**About this exercise**
Retype the material, please. Every line must match.

**Excerpted records**
────────────────

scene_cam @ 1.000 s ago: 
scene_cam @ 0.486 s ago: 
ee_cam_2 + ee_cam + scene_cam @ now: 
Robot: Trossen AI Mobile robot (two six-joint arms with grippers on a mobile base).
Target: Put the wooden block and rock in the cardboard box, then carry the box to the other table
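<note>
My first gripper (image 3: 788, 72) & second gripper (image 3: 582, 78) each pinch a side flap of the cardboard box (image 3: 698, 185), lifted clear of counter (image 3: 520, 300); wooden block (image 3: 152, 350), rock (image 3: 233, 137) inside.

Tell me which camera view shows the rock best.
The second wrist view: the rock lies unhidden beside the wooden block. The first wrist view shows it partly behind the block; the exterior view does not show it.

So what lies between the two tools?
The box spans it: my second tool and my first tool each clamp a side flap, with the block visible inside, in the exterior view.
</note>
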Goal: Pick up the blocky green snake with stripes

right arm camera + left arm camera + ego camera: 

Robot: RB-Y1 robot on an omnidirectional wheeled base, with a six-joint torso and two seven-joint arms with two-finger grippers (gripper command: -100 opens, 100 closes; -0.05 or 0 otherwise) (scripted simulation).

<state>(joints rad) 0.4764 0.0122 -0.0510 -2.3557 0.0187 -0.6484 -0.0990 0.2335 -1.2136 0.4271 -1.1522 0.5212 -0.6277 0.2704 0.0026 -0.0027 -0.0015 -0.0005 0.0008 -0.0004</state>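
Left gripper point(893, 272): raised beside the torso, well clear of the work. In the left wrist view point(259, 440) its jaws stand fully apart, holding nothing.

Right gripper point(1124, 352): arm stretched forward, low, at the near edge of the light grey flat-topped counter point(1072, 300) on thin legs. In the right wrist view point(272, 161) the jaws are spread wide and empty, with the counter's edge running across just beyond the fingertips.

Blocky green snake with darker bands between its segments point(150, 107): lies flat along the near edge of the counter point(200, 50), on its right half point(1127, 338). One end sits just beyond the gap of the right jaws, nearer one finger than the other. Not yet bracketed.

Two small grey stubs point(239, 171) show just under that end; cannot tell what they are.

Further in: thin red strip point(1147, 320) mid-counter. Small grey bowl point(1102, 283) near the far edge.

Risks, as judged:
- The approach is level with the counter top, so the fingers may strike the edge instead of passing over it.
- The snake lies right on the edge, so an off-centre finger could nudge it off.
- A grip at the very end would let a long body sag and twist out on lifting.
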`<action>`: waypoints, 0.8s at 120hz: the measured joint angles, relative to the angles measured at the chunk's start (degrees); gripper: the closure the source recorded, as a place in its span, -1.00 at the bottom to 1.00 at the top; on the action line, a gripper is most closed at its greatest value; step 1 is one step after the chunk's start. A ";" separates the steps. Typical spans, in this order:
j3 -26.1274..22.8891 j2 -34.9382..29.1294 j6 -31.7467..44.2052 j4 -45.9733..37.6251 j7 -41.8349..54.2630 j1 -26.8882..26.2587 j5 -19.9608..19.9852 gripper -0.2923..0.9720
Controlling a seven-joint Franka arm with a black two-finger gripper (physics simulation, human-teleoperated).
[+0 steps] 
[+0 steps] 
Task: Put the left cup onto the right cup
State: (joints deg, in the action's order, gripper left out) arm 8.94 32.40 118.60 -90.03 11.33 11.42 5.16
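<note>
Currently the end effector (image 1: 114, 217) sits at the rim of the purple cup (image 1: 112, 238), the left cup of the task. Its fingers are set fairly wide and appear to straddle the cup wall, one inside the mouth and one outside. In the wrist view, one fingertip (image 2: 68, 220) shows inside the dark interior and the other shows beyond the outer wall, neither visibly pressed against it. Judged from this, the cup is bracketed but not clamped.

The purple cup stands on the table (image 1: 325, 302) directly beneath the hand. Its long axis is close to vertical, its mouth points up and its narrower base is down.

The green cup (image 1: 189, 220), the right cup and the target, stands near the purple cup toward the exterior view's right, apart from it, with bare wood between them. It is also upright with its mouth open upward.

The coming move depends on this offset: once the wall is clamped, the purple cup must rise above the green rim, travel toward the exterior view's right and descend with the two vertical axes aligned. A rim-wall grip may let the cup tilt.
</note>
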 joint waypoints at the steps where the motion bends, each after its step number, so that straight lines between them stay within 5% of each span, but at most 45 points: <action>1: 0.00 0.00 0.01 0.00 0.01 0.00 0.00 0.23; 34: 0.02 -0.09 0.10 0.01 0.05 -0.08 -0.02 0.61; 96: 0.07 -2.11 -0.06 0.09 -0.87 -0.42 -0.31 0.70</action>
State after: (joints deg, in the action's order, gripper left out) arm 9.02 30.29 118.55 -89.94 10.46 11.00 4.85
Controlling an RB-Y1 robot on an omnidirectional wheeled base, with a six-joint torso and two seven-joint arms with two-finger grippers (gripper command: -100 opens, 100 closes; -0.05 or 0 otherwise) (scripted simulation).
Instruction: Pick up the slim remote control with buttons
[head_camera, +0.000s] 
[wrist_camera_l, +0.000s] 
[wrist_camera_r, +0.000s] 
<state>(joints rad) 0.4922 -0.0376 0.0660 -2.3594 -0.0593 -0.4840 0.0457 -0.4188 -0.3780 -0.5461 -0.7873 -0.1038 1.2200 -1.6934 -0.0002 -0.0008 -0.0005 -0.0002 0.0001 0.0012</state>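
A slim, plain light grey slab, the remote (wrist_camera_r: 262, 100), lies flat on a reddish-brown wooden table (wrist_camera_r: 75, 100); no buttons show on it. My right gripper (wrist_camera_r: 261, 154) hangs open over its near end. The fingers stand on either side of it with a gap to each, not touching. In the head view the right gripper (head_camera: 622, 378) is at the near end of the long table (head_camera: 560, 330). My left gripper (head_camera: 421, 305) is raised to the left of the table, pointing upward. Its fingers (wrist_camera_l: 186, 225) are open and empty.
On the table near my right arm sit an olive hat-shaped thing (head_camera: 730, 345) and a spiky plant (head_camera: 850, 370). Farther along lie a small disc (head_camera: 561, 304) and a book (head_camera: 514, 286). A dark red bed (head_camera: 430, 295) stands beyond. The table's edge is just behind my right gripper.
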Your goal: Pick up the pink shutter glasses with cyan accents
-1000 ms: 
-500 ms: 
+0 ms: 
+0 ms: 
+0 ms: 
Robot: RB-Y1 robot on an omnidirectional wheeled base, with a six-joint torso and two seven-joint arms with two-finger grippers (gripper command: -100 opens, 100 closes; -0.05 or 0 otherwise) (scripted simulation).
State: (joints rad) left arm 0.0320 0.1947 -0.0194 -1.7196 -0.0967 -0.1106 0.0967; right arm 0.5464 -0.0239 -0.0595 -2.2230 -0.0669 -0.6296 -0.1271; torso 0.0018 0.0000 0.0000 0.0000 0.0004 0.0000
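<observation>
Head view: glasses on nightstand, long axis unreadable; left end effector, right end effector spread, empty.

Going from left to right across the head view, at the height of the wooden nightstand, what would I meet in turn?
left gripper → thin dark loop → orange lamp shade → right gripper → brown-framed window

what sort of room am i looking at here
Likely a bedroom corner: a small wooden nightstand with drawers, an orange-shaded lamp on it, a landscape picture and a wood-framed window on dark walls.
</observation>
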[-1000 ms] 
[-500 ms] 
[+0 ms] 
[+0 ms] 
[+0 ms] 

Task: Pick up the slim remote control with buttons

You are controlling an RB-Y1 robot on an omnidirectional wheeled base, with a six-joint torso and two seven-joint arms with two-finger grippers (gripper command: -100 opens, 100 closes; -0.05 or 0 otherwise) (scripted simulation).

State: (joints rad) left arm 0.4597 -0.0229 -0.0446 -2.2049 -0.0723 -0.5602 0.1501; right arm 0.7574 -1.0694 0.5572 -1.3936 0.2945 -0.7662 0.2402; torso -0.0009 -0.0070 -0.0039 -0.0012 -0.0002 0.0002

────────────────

**Answer for the task**
scene_cam @ 1.000 s ago: 
scene_cam @ 0.486 s ago: 
ee_cam_2 + ee_cam + scene_cam @ now: 
Robot: Trossen AI Mobile robot (two six-joint arms with grippers on a mobile base).
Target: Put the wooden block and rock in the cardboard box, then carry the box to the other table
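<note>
My first gripper (image 3: 788, 72) & second gripper (image 3: 582, 78) each pinch a side flap of the cardboard box (image 3: 698, 185), lifted clear of counter (image 3: 520, 300); wooden block (image 3: 152, 350), rock (image 3: 233, 137) inside.

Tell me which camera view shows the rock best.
The second wrist view: the rock lies unhidden beside the wooden block. The first wrist view shows it partly behind the block; the exterior view does not show it.

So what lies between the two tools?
The box spans it: my second tool and my first tool each clamp a side flap, with the block visible inside, in the exterior view.
</note>
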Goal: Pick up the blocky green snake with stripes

right arm camera + left arm camera + ego camera: 

Robot: RB-Y1 robot on an omnidirectional wheeled base, with a six-joint torso and two seven-joint arms with two-finger grippers (gripper command: -100 opens, 100 closes; -0.05 or 0 otherwise) (scripted simulation).

<state>(joints rad) 0.4764 0.0122 -0.0510 -2.3557 0.0187 -0.6484 -0.0990 0.2335 -1.2136 0.4271 -1.1522 0.5212 -0.6277 0.2704 0.0026 -0.0027 -0.0015 -0.0005 0.0008 -0.0004</state>
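Left gripper point(893, 272): raised beside the torso, well clear of the work. In the left wrist view point(259, 440) its jaws stand fully apart, holding nothing.

Right gripper point(1124, 352): arm stretched forward, low, at the near edge of the light grey flat-topped counter point(1072, 300) on thin legs. In the right wrist view point(272, 161) the jaws are spread wide and empty, with the counter's edge running across just beyond the fingertips.

Blocky green snake with darker bands between its segments point(150, 107): lies flat along the near edge of the counter point(200, 50), on its right half point(1127, 338). One end sits just beyond the gap of the right jaws, nearer one finger than the other. Not yet bracketed.

Two small grey stubs point(239, 171) show just under that end; cannot tell what they are.

Further in: thin red strip point(1147, 320) mid-counter. Small grey bowl point(1102, 283) near the far edge.

Risks, as judged:
- The approach is level with the counter top, so the fingers may strike the edge instead of passing over it.
- The snake lies right on the edge, so an off-centre finger could nudge it off.
- A grip at the very end would let a long body sag and twist out on lifting.
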`<action>`: waypoints, 0.8s at 120hz: the measured joint angles, relative to the angles measured at the chunk's start (degrees); gripper: the closure the source recorded, as a place in its span, -1.00 at the bottom to 1.00 at the top; on the action line, a gripper is most closed at its greatest value; step 1 is one step after the chunk's start. A ";" separates the steps. Typical spans, in this order:
j3 -26.1274..22.8891 j2 -34.9382..29.1294 j6 -31.7467..44.2052 j4 -45.9733..37.6251 j7 -41.8349..54.2630 j1 -26.8882..26.2587 j5 -19.9608..19.9852 gripper -0.2923..0.9720
Controlling a seven-joint Franka arm with a black two-finger gripper (physics simulation, human-teleoperated).
[+0 steps] 
[+0 steps] 
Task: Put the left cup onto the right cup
State: (joints deg, in the action's order, gripper left out) arm 8.94 32.40 118.60 -90.03 11.33 11.42 5.16
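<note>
Currently the end effector (image 1: 114, 217) sits at the rim of the purple cup (image 1: 112, 238), the left cup of the task. Its fingers are set fairly wide and appear to straddle the cup wall, one inside the mouth and one outside. In the wrist view, one fingertip (image 2: 68, 220) shows inside the dark interior and the other shows beyond the outer wall, neither visibly pressed against it. Judged from this, the cup is bracketed but not clamped.

The purple cup stands on the table (image 1: 325, 302) directly beneath the hand. Its long axis is close to vertical, its mouth points up and its narrower base is down.

The green cup (image 1: 189, 220), the right cup and the target, stands near the purple cup toward the exterior view's right, apart from it, with bare wood between them. It is also upright with its mouth open upward.

The coming move depends on this offset: once the wall is clamped, the purple cup must rise above the green rim, travel toward the exterior view's right and descend with the two vertical axes aligned. A rim-wall grip may let the cup tilt.
</note>
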 joint waypoints at the steps where the motion bends, each after its step number, so that straight lines between them stay within 5% of each span, but at most 45 points: <action>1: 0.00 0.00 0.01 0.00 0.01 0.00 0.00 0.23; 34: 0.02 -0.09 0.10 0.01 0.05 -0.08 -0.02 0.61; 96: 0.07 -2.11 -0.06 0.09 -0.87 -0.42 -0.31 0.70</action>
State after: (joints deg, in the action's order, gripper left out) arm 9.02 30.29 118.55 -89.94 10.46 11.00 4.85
Controlling an RB-Y1 robot on an omnidirectional wheeled base, with a six-joint torso and two seven-joint arms with two-finger grippers (gripper command: -100 opens, 100 closes; -0.05 or 0 otherwise) (scripted simulation).
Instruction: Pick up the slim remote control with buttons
[head_camera, +0.000s] 
[wrist_camera_l, +0.000s] 
[wrist_camera_r, +0.000s] 
<state>(joints rad) 0.4922 -0.0376 0.0660 -2.3594 -0.0593 -0.4840 0.0457 -0.4188 -0.3780 -0.5461 -0.7873 -0.1038 1.2200 -1.6934 -0.0002 -0.0008 -0.0005 -0.0002 0.0001 0.0012</state>
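A slim, plain light grey slab, the remote (wrist_camera_r: 262, 100), lies flat on a reddish-brown wooden table (wrist_camera_r: 75, 100); no buttons show on it. My right gripper (wrist_camera_r: 261, 154) hangs open over its near end. The fingers stand on either side of it with a gap to each, not touching. In the head view the right gripper (head_camera: 622, 378) is at the near end of the long table (head_camera: 560, 330). My left gripper (head_camera: 421, 305) is raised to the left of the table, pointing upward. Its fingers (wrist_camera_l: 186, 225) are open and empty.
On the table near my right arm sit an olive hat-shaped thing (head_camera: 730, 345) and a spiky plant (head_camera: 850, 370). Farther along lie a small disc (head_camera: 561, 304) and a book (head_camera: 514, 286). A dark red bed (head_camera: 430, 295) stands beyond. The table's edge is just behind my right gripper.
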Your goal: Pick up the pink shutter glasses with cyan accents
-1000 ms: 
-500 ms: 
+0 ms: 
+0 ms: 
+0 ms: 
Robot: RB-Y1 robot on an omnidirectional wheeled base, with a six-joint torso and two seven-joint arms with two-finger grippers (gripper command: -100 opens, 100 closes; -0.05 or 0 otherwise) (scripted simulation).
State: (joints rad) left arm 0.0320 0.1947 -0.0194 -1.7196 -0.0967 -0.1106 0.0967; right arm 0.5464 -0.0239 -0.0595 -2.2230 -0.0669 -0.6296 -0.1271; torso 0.0018 0.0000 0.0000 0.0000 0.0004 0.0000
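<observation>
Head view: glasses on nightstand, long axis unreadable; left end effector, right end effector spread, empty.

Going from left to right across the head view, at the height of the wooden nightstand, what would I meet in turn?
left gripper → thin dark loop → orange lamp shade → right gripper → brown-framed window

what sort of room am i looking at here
Likely a bedroom corner: a small wooden nightstand with drawers, an orange-shaded lamp on it, a landscape picture and a wood-framed window on dark walls.
</observation>
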[-1000 ms] 
[-500 ms] 
[+0 ms] 
[+0 ms] 
[+0 ms] 

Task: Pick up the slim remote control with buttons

You are controlling an RB-Y1 robot on an omnidirectional wheeled base, with a six-joint torso and two seven-joint arms with two-finger grippers (gripper command: -100 opens, 100 closes; -0.05 or 0 otherwise) (scripted simulation).

State: (joints rad) left arm 0.4597 -0.0229 -0.0446 -2.2049 -0.0723 -0.5602 0.1501; right arm 0.7574 -1.0694 0.5572 -1.3936 0.2945 -0.7662 0.2402; torso -0.0009 -0.0070 -0.0039 -0.0012 -0.0002 0.0002

Work on this exercise has been finished.